The SAG-AFTRA Foundation’s award-winning children’s literacy website, Storyline Online, streams videos featuring celebrated actors reading children’s books alongside creatively produced illustrations. Readers include Viola Davis, Chris Pine, Lily Tomlin, Kevin Costner, Annette Bening, James Earl Jones, Betty White and dozens more.
Reading activities beyond Reading record
- Draw a picture of the setting/character based on the description you've read in the text (or even draw a map if the setting is big enough)
- Using a thesaurus, find synonyms to help you write a description of the setting/character
- Showing children sentences on the board with a correct and incorrect context and discussing if it makes sense (call my bluff definitions)
- Picking out vocabulary that has set up the mood of the text – can children write their own example doing the same thing? Using similar vocabulary (synonyms – chance for thesaurus work)?
- Morphemic analysis – can they define by giving other words that have the same prefix/suffix/root word
- Contextual analysis – reading the sentence to identify the meaning, but also, are they aware of its position in the sentence with regards to other word classes? e.g. There was an acrid stench coming from the machine – it is an adjective placed before a noun to describe the noun. How might you describe a stench? Stench itself alludes to being unpleasant. So acrid must be a negative description.
- Go through vocabulary of a text before reading it – chn find the definitions of words on the board and write them down. They then have to use them in a sentence. Builds dictionary use, spelling and vocabulary all in one go. More likely to remember the meaning of the word having found it themselves and reading it again in the text in context, rather than just being told the definition.
- Display a sentence on the board from the text you are reading that includes a word you think children will not know – remove the word and ask children to think of alternatives
- Children draw two or more characters and contrast/compare their appearances
- Children stick in book cover into their book where they infer what the book may be about from the title and images - they can also predict what might happen in the story if the front cover permits or use the blurb to do so. Show them different front covers from the same book – show them the film trailer or a scene from the film. When showing book covers, start with the one that allows least inferences then progress upwards.
- Using a specific part of the text, get the children to explain the character’s emotions/thoughts based on their actions – children to focus on the direct between action and emotion. I.e. each character behaves in a certain way because they are responding to events in their own individual way.
- Rewrite the text from another character’s perspective in a first person account (e.g. diary) to infer the feelings of other characters
- Get children to write speech that characters might say and then explain what they really mean by it
- Give children a sheet with speech that has been said by characters in the text and ask them to explain what it is they think the character means - how does what they say convey their emotion?

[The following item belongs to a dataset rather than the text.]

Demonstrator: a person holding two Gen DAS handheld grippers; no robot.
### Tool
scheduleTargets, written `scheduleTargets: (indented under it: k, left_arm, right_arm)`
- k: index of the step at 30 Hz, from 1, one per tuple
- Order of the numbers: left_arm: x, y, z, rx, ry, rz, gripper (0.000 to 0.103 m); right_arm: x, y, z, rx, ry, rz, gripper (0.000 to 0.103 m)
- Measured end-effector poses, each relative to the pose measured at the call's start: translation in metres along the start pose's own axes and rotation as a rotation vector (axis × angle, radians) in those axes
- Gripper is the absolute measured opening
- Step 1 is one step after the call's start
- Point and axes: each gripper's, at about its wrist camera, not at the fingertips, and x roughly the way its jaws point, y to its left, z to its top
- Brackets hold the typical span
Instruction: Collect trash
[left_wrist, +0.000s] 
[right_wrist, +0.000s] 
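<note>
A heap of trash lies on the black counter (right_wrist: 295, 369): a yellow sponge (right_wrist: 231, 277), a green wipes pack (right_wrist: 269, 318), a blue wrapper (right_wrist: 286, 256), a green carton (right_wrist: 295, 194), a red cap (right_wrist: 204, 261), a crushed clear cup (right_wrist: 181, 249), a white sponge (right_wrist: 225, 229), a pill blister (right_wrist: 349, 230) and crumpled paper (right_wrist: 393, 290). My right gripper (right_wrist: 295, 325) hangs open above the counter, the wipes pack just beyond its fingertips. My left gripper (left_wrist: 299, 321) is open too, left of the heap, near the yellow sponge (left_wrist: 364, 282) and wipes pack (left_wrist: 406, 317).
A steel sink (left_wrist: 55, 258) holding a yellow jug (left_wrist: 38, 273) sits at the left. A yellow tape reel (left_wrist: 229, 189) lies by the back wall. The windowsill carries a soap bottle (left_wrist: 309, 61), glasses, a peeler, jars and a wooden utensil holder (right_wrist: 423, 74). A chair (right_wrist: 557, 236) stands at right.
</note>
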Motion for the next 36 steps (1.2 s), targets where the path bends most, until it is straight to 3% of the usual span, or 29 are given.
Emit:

- Get children to draw/write a character web where each character is linked by their thoughts about each other
- Ask children to think about the writer’s intention and find evidence to support their idea
- Children can write an interview with a character, where they choose what questions to ask and write how they think the character would respond
- Children can write about an experience in their life (or make one up) that links to an experience a character goes through
- Children draw different faces with different emotions for different parts of the story
- Looking at one event, explain how each character has responded to it using evidence to support
- Children piece together a story simply through pictures – works well with picture books
- Drama activities – hot seating, conscience alley, freeze frames etc
- Song lyrics - give children a verse/chorus from a song and ask them to annotate it (works best with songs children are currently interested in)
- Get children to write the next part of the story using evidence from the text to support their predictions
- Get children to write a prediction of what happened before the story started based off what they have read
- What will happen to the setting? Will it improve/worsen? Will the setting change completely? Draw a picture of what the new setting may look like
- Give children your predictions for the story. Have some founded in fact and others completely irrelevant. Can children find evidence to prove/disprove your predictions?

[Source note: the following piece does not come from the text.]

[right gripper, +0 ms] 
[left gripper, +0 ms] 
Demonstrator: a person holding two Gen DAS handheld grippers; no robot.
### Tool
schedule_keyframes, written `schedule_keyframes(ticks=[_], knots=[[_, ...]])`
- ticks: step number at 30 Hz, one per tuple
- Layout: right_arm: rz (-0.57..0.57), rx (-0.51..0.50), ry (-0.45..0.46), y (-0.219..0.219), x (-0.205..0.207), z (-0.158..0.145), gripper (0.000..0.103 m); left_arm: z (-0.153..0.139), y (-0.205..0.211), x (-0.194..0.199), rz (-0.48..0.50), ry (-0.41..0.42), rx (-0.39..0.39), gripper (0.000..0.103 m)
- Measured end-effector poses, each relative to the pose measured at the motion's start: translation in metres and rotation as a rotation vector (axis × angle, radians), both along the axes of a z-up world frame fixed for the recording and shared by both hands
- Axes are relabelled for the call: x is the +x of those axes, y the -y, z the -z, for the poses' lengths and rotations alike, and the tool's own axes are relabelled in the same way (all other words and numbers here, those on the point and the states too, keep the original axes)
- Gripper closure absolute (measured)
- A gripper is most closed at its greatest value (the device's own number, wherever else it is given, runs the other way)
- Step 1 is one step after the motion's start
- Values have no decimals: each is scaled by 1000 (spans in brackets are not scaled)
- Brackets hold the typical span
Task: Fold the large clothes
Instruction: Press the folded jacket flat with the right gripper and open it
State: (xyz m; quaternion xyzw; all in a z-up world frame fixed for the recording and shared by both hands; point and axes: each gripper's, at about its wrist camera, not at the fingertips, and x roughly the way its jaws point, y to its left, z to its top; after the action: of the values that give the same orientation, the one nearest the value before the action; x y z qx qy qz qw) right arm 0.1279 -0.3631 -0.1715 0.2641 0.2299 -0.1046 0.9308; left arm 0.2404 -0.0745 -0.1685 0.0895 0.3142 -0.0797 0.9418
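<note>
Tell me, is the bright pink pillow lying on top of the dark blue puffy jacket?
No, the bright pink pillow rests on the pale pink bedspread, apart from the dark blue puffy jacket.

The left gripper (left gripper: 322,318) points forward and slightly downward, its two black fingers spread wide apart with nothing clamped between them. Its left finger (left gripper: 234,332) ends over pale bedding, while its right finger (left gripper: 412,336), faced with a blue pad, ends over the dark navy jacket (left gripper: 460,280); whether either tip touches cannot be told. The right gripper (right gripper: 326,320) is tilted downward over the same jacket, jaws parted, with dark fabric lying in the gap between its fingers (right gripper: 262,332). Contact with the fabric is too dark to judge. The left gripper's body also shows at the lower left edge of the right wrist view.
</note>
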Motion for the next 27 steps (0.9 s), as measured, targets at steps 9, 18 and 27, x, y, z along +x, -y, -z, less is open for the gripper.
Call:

- If this story were to have a flashback in the next chapter, what would happen in that flashback? If a character were to have a dream, what would happen in that dream?

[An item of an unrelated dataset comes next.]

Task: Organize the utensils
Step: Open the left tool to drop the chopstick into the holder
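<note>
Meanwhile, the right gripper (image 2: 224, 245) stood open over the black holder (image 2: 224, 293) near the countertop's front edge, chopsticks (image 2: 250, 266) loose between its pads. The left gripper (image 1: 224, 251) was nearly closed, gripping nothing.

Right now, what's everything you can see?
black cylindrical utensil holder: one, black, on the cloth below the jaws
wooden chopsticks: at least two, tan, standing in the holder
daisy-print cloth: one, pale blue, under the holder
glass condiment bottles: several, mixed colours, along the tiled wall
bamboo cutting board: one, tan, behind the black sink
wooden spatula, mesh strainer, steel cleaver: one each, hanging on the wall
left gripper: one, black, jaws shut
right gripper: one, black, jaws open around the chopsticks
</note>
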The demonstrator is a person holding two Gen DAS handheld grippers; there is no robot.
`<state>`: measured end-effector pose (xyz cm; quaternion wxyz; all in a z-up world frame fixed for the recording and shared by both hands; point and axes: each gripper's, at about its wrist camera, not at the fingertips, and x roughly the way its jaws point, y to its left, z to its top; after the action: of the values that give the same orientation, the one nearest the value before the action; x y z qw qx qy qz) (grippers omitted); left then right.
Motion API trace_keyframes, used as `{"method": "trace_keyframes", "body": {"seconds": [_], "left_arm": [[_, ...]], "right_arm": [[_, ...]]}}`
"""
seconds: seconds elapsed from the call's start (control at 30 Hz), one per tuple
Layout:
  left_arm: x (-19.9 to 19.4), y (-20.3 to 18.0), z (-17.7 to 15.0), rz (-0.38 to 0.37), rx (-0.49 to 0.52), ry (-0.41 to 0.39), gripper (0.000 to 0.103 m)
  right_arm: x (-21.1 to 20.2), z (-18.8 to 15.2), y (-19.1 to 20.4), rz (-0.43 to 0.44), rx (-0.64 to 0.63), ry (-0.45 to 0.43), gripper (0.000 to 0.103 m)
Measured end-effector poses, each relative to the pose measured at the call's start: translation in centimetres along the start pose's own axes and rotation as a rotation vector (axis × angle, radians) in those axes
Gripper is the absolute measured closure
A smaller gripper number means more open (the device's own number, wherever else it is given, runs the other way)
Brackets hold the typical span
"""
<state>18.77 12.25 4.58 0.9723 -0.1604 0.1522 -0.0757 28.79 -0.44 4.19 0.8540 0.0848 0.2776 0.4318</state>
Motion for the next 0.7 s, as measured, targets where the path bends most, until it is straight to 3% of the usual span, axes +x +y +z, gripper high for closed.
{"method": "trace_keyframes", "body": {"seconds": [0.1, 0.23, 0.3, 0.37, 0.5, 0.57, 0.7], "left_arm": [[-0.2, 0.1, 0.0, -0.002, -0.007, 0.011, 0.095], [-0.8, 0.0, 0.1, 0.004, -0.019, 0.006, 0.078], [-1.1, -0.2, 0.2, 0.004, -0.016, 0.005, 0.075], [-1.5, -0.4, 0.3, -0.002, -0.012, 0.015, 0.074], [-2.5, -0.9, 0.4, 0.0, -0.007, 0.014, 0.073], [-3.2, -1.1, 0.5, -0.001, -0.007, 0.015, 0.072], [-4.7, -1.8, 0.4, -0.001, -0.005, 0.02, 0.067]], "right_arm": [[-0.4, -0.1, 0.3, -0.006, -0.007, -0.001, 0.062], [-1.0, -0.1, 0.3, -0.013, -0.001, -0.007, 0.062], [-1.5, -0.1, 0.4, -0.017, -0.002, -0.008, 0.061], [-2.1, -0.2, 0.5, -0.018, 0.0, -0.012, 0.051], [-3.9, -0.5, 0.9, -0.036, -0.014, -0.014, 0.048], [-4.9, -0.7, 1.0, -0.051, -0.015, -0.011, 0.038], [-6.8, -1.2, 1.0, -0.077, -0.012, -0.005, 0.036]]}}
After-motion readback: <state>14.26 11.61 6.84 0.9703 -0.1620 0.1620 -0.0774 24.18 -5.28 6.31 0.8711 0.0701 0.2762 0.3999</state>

- Think of texts that start in a similar way, how do they end? What is their purpose?
- Write a conversation/event that may occur between two characters
- Genie from a lamp – at where you at in the story right now, a genie emerges and can grant each character a wish. What would the wish be?
- Give children the key events of the part of a text just read – what is going to happen next based off of these events only? Children then order their predictions based on the likelihood of occurring
- Children predict the future for a character after the text finishes
- Discussing themes – get children to support the theme of a text by finding evidence to support it (e.g. a theme of Harry Potter is friendship, find evidence in this passage to support that)
- Children write a paragraph/label the text to explain how a chapter/event/character/part of a text contributes to the meaning as a whole
- Children find evidence in the text to support how the mood changes
- Discuss the effect the author is having on the audience – children write their own example trying to achieve the same effect
- Children write a short explanation of how different paragraphs or chapters are linked
- Write an analysis of how the character felt/acted at the start and how they act now/at the end. What is similar and what is different?
- Children do a cross-examination of two characters using a Venn diagram – what is similar/different about their appearance/demeanour?
- Children can write a how-to guide/manual of how to take care of, how to approach, how to look after etc of an object/character/setting
- Feelings graph – give children an empty graph with events from the story – childrenn add an emotion to the graph to show the emotional journey of a character. Underneath, they write a point and evidence sentence to explain their answer.
- Read while children act out the text – are they doing it correctly? Could also be done as freeze frames – discussion about how character emotion is shown through their actions
- Children choose a character to rate. Identify the qualities of the character or just general character qualities (kind, happy, funny, mean). Rate their qualities on a scale from low to high - e.g. not at all, slightly, some, mostly, all the time. Do this regularly to see how the character develops over the course of a text.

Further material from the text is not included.